## [What is required]
Give back the full data, retyped precisely.

****

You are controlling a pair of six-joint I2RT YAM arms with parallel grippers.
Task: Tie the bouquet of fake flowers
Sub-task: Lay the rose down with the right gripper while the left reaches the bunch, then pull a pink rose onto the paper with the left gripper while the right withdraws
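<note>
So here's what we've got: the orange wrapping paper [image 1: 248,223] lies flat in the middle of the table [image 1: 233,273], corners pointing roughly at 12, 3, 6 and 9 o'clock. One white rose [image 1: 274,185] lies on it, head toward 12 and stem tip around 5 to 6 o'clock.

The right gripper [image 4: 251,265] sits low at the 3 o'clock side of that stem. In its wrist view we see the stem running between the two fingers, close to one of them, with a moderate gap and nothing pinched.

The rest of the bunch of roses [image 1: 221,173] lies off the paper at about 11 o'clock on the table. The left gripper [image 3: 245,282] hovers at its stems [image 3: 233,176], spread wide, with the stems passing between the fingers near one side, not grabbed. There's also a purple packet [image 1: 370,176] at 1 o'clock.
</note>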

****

## [Solved exercise]
You are controlling a pair of six-joint I2RT YAM arms with parallel grippers.
Task: Tie the bouquet of fake flowers
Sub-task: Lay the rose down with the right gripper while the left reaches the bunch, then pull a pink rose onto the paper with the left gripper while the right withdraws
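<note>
So here's what we've got: the orange wrapping paper [image 1: 248,223] lies flat in the middle of the table [image 1: 233,273], corners pointing roughly at 12, 3, 6 and 9 o'clock. One white rose [image 1: 274,185] lies on it, head toward 12 and stem tip around 5 to 6 o'clock.

The right gripper [image 4: 251,265] sits low at the 3 o'clock side of that stem. In its wrist view we see the stem running between the two fingers, close to one of them, with a moderate gap and nothing pinched.

The rest of the bunch of roses [image 1: 221,173] lies off the paper at about 11 o'clock on the table. The left gripper [image 3: 245,282] hovers at its stems [image 3: 233,176], spread wide, with the stems passing between the fingers near one side, not grabbed. There's also a purple packet [image 1: 370,176] at 1 o'clock.
</note>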

The requested output has been produced.